As I said above, the relationship between confidence and competence is not straightforward. A finding that has emerged from some recent studies (for example, the EfECT paper and Coburn 2016) is that the development of teacher confidence during professional development may follow a U-shape: levels of confidence may initially be (unrealistically) high, but as teachers become more knowledgeable, more aware of their current competence and of how much they can still learn, confidence may actually decrease. In other words, professional development may, at least initially, lead to lower teacher confidence.

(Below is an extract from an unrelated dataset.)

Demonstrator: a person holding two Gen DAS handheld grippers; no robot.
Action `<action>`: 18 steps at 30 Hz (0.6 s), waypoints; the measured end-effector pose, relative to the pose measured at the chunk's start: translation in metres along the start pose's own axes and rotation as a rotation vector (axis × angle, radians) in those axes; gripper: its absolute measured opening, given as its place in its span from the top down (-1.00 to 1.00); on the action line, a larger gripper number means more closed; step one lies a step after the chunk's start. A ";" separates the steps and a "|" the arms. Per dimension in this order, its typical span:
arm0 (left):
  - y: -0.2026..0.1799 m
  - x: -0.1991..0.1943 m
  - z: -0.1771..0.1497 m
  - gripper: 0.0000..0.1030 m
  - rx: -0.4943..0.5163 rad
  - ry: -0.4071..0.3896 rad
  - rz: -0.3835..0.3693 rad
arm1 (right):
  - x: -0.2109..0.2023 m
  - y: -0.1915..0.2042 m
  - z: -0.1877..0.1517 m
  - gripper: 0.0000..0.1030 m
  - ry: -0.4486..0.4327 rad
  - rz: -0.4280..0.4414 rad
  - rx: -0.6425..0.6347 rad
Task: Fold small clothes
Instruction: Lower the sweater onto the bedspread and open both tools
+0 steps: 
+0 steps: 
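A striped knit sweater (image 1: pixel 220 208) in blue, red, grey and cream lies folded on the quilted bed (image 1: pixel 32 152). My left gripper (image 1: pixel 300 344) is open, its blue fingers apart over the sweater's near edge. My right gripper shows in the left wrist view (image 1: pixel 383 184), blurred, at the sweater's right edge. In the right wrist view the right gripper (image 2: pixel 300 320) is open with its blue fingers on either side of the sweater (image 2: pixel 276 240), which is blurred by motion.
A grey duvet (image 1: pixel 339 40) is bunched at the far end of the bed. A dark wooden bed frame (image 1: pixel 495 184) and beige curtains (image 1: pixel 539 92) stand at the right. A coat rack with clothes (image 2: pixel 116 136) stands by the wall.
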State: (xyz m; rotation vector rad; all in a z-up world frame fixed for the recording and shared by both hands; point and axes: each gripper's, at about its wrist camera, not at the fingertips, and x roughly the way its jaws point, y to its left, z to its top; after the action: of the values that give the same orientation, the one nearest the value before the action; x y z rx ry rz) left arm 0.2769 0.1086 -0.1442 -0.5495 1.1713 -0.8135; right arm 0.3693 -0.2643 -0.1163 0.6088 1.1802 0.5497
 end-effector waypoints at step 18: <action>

It does depend, too, of course, on how confidence is being measured. Likert-scale questionnaire items are commonly used (see Borg & Edmett, 2018) and, because these are not grounded in immediate concrete experience, such measures are more susceptible to being unrealistically high (particularly if respondents are not comfortable admitting limited competence). Measures of teacher confidence that reflect real recent experience in the classroom and which are informed by evidence are more likely to be realistic. I still remember how over 20 years ago I was new to a school and was unexpectedly asked to teach a lesson in a language laboratory. I had never used the equipment and the lesson was a disaster. If I’d been asked to rate my competence in using language labs after that lesson my assessment – informed by immediate experience, evidence and awareness – would have been realistically low. This story reminds us too that confidence will vary across specific areas of teaching and attempts to assess it should be targeted rather than general. For example, in another recent project in Azerbaijan, teacher confidence was examined specifically in relation to the teaching of speaking.
Confidence (not simply in terms of how we appear to others but more fundamentally in what we believe about ourselves) is undeniably desirable. Confidence in itself, though, does not equate to competence. For professional development, teachers (and teacher educators) need opportunities to develop realistic assessments of their own competence which can then provide a springboard for targeted growth and a more informed assessment of their abilities.
Some key questions for us to consider then are:
What aspects of our work are we most/least confident in? What are our judgements about our own competence based on? What can we do to ensure these judgements are grounded in evidence?